• Instructions to follow:
Starting at the line that has "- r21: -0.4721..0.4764" and stopping after the line that has "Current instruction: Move", reproduce the listing below exactly; omit everything else.

• Supplied records:
━━━━━━━━━━━━━━━━━━━━━━━━━━━━━━

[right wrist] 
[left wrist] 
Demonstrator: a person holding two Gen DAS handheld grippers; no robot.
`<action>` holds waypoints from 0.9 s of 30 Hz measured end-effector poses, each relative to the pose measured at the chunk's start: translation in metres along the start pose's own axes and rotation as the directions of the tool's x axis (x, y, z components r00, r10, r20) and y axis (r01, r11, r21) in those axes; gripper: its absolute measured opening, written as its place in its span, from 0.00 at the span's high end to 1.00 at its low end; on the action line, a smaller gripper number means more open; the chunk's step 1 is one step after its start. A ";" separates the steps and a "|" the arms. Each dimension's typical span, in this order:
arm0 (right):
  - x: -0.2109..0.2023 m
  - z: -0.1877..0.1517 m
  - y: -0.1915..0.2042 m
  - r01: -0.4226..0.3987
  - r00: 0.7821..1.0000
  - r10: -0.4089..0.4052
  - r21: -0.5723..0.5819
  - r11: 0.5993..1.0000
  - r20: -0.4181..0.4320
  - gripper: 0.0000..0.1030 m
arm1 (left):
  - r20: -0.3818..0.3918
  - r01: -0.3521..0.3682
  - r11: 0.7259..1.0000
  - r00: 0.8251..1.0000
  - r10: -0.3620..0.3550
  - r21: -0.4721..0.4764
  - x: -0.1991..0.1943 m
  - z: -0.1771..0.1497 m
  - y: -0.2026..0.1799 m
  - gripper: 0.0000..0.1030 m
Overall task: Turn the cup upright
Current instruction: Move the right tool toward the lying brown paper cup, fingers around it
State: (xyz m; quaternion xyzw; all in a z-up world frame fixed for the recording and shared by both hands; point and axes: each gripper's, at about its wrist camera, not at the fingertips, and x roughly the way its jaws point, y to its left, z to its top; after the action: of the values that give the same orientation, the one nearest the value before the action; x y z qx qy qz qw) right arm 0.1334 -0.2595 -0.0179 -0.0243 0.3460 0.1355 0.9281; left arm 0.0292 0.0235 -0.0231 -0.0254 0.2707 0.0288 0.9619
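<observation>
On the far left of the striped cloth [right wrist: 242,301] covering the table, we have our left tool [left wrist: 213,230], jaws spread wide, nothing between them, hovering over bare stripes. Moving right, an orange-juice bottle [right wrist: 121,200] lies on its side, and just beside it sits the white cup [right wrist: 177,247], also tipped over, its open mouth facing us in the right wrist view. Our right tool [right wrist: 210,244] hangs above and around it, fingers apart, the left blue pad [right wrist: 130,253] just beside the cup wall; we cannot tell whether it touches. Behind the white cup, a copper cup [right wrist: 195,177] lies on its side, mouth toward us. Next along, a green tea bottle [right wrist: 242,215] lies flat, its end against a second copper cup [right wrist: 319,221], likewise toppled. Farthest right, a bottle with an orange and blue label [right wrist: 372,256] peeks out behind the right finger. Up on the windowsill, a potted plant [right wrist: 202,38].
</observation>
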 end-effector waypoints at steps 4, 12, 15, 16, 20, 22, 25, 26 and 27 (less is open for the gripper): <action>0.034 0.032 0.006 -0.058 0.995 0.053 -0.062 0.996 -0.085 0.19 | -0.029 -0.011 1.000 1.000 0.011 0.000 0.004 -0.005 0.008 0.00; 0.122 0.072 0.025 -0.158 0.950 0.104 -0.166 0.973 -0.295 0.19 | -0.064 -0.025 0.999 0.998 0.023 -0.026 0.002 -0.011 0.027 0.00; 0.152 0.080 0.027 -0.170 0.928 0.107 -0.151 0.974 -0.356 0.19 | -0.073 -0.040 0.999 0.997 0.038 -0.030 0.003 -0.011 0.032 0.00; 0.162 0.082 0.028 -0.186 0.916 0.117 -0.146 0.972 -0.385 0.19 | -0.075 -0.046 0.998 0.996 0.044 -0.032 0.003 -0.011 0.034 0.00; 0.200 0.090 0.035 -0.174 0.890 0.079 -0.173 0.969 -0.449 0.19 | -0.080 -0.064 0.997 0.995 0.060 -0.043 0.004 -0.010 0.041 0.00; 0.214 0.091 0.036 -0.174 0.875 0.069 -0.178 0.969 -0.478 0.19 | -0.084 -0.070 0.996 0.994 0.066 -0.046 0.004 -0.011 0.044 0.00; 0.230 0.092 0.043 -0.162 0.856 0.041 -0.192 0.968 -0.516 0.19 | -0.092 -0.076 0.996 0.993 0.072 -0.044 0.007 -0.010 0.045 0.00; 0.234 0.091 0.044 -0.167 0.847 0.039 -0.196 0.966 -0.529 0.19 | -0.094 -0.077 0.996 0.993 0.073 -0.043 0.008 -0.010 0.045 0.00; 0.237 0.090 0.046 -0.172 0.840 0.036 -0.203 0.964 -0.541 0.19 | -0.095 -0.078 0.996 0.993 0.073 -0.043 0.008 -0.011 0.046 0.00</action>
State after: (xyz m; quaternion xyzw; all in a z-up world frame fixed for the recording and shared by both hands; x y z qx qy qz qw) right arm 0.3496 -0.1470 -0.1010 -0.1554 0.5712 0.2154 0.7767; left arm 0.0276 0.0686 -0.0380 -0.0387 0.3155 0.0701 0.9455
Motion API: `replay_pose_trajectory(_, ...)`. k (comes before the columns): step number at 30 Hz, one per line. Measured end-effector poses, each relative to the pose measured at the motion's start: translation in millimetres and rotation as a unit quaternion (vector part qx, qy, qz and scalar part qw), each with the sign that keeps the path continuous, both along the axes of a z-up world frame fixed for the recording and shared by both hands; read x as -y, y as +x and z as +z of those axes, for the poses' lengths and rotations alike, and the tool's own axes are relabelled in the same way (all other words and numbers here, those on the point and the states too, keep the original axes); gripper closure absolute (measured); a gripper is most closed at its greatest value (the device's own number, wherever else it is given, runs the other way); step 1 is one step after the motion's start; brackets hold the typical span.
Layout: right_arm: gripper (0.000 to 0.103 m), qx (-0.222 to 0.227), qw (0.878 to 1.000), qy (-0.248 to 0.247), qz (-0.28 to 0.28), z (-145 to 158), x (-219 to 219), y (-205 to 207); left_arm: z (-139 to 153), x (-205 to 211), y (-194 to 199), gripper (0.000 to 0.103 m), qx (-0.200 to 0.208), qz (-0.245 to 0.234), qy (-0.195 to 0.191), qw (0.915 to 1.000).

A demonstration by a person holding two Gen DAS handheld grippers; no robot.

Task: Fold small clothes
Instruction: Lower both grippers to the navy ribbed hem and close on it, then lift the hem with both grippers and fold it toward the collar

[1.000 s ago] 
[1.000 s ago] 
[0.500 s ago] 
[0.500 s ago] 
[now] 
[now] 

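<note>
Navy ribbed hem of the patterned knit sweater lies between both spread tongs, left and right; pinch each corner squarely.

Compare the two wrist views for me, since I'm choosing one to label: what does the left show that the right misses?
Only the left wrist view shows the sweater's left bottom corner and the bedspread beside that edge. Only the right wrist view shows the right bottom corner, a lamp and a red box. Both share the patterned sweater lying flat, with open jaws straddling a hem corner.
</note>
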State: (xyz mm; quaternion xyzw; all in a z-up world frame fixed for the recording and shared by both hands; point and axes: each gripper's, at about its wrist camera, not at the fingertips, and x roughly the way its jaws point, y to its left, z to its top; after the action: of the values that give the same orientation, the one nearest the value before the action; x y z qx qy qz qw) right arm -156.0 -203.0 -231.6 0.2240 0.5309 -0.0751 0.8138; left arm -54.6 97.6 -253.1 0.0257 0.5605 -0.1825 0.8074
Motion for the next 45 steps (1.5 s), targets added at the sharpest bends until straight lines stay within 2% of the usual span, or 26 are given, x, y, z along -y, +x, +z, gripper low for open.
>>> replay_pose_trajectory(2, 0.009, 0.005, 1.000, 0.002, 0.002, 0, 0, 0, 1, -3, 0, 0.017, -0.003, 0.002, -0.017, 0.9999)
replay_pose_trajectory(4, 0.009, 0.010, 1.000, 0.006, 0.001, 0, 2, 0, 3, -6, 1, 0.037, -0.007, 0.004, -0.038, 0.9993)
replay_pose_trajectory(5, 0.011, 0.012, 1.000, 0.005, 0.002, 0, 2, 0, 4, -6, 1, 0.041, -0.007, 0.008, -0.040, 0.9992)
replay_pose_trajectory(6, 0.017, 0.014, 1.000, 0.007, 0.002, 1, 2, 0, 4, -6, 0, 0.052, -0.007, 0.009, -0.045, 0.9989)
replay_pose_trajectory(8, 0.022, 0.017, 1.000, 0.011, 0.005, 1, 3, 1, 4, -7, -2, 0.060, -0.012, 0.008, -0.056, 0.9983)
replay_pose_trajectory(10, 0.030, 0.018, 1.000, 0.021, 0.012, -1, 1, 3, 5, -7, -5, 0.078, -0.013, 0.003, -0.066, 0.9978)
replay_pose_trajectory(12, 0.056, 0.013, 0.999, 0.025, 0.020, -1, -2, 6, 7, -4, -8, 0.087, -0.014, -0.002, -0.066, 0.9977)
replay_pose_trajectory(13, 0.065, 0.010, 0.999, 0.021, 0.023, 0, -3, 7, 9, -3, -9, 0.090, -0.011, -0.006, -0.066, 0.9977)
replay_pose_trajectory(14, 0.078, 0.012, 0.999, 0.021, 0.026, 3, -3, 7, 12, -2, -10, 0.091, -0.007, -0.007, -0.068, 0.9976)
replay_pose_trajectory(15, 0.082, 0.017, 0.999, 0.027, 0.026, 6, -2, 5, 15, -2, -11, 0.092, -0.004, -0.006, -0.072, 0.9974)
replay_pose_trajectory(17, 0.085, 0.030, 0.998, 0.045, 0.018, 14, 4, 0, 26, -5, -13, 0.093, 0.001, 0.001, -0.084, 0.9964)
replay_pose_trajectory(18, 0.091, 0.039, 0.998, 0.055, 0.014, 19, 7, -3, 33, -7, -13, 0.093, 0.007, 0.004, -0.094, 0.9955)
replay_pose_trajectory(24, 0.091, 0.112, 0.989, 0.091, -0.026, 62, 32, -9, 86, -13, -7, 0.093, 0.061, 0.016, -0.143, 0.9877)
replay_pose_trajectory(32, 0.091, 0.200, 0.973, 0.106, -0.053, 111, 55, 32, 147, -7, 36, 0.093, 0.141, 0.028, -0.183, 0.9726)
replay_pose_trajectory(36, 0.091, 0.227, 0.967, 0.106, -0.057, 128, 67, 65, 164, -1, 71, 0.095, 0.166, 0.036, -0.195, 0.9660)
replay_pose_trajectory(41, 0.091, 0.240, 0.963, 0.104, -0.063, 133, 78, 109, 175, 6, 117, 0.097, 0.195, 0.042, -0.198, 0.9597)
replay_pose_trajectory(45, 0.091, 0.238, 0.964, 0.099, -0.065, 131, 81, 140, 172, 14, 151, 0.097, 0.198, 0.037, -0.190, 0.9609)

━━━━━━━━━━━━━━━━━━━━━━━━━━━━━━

• Solved exercise:
  - r21: -0.4721..0.4764
  - x: -0.1991..0.1943 m
  - z: -0.1771..0.1497 m
  - y: -0.2026..0.1799 m
  - gripper: 0.0000..0.1030 m
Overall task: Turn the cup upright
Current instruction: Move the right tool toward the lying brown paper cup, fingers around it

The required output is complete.